Port 443 is the 'standard' secure port, where port 80 is the standard non-secure port.
* The only time I've personally seen it not on 443 is when someone runs their own box and changes it for some reason, but if it's not 443 for some reason, your host should have that listed in the docs or be able to tell you in about 3 seconds in a chat and changing the number in one condition is easy enough for me to not worry about changing the code for it. What the rulesets say starts at the left side of the rule and then goes through the conditions from top to bottom then to the right side of the rule.
# Then Read Here # If the rule (explained below) matches, this condition is checked
# It says 'If the server port is Not 443', check the next condition or
# continue to the 'instructions' on the right-side of the rule if there
# is no other condition below.
# - (!) at the beginning of a line indicates 'not'
RewriteCond %{SERVER_PORT} !^443$ # Finish With This # If the rule (explained below) matches AND the condition above match,
# this condition (the 2nd one down) is checked.
# It says 'If the original request made by the browser starts with cap A to cap Z*
# one or more times' AND is then followed by a 'space', Followed by a /,
# Followed by any character that's not a / one or more times Followed by
# a /, Followed by index.htm and any character that's not a 'space' 0 or
# more times, Followed by a 'space', Followed by HTTP and anything else
# check the next condition or continue to the 'instructions' on
# the right-side of the rule if there is no other condition below.
# * Caps A to Z are used so POST, GET, HEAD, PROPFIND, etc. all 'match'
# but improperly formatted requests, such as 'get' (lowercase) don't.
# \ is used to match a literal space in the request, because a space without
# the \ is a 'separating character', so if the \ is not used, the condition
# would 'break' after the A to Z match and that would generate a server error.
# The reason this one is important and matches Only original requests made
# by a bot or browser is if we matched All request, the internal ones that
# make it so the information from index.htm is shown for directory requests
# EG http://www.example.com/some-dir/ would also be redirected and that would
# just 'loop in a circle' and cause a server error, because it wouldn't be able
# to 'grab' the index.htm file and serve the info when someone visited the
# 'directory version' of the page, so we make sure we're only sending 'original,
# external requests' to the alternate location ending in a / rather than all
# requests for index.htm
RewriteCond %{THE_REQUEST} ^[A-Z]+\ /([^/]+/)*index\.htm[^\ ]*\ HTTP # Stare Reading Here # The rule (way below) is compared first and has two sides:
# The Left Side (before the space) is checked for a match.
# If it matches and there's one or more conditions, they are checked.

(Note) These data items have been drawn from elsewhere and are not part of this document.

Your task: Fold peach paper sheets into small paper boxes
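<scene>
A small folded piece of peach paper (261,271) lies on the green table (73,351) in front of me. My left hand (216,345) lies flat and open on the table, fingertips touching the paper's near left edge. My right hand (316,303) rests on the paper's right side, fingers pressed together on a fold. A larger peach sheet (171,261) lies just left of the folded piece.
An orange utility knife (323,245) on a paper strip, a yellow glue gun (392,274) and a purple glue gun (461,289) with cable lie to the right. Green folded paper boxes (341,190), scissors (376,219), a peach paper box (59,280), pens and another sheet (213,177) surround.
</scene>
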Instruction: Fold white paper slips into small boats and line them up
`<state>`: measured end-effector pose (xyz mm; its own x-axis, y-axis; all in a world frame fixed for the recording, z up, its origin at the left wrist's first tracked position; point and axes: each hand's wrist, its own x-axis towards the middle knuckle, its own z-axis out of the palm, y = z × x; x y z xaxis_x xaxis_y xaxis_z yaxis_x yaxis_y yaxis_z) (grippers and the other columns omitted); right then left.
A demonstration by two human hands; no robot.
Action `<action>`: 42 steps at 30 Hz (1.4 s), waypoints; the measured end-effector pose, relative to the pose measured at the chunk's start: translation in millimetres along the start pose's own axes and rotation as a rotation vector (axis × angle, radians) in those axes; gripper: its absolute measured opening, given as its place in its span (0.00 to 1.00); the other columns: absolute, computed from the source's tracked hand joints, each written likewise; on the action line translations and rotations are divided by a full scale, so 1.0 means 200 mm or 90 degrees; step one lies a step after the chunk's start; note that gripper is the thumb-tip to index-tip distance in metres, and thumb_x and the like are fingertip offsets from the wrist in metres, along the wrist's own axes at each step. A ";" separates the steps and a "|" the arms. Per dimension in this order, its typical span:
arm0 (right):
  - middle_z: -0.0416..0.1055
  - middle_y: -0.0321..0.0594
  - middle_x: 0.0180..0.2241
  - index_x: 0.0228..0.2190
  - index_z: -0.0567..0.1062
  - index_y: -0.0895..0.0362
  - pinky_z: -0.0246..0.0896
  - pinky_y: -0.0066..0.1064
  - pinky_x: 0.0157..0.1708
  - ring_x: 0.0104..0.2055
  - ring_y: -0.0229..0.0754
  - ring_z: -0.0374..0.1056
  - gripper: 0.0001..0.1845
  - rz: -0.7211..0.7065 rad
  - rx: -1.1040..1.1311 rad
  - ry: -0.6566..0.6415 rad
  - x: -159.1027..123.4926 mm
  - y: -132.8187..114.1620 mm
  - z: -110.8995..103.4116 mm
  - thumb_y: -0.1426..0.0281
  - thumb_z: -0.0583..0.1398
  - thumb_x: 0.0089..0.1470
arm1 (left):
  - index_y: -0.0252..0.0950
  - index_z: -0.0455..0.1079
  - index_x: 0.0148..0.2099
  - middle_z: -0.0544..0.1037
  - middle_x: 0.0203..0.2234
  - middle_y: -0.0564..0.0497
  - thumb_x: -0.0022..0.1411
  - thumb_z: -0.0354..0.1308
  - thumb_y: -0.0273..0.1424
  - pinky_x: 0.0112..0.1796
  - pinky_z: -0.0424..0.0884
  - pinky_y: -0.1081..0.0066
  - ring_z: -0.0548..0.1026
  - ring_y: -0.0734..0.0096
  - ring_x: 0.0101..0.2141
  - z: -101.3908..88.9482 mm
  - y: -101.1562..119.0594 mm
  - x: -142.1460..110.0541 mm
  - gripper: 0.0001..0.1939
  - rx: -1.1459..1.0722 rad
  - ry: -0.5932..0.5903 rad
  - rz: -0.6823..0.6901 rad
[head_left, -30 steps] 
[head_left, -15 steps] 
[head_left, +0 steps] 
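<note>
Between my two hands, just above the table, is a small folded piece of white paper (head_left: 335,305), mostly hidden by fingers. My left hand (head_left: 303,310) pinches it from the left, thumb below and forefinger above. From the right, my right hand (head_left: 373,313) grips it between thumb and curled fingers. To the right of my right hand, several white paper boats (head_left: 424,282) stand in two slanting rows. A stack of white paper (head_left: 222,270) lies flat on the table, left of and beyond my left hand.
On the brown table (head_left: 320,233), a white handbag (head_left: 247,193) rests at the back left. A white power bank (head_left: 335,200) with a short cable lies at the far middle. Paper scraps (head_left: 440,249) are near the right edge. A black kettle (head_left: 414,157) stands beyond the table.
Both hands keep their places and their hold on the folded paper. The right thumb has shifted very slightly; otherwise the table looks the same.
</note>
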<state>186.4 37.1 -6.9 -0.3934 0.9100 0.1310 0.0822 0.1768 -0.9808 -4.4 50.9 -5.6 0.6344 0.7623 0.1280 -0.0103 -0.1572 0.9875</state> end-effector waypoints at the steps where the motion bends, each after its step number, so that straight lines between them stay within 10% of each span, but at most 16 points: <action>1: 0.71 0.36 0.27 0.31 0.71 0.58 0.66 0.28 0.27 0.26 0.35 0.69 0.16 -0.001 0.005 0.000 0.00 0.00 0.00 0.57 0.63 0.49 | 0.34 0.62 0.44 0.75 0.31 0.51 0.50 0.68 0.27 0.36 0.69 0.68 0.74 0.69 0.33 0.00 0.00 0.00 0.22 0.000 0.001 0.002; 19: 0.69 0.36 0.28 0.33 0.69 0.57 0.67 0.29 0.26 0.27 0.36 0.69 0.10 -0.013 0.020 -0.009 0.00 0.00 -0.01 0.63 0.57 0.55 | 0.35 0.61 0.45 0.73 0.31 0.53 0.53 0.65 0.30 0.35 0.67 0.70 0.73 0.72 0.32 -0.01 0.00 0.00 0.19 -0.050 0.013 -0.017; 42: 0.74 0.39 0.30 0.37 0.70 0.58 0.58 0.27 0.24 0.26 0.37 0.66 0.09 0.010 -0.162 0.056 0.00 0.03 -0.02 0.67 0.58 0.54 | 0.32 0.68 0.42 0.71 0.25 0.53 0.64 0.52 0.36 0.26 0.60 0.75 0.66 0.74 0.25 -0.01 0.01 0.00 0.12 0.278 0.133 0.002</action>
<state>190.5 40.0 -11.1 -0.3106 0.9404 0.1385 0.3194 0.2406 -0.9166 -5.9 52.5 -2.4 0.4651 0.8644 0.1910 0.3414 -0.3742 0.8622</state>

# If the left side of the rule and any/all conditions are met, the
# Right Side of the rule is applied.
# The Right Side of the rule contains the 'instructions' for what the server
# should do when the Left Side of the rule and any/all conditions are met.
# The Left Side of this Rule says:
# 'Match any character, except a / one or more times,
# followed by a / 0 or more times as a group, followed by index.htm at
# the end AND group/store anything up to index.htm as a back-reference
# AND also group/store anything up to /index.htm (including the /) as a
# back-reference.
# (Yes, it's just a 'confusing, long way' of saying 'match index.htm at the
# end of the requested location' and 'store all the other stuff up to it
# so we can use it later' if we want to.)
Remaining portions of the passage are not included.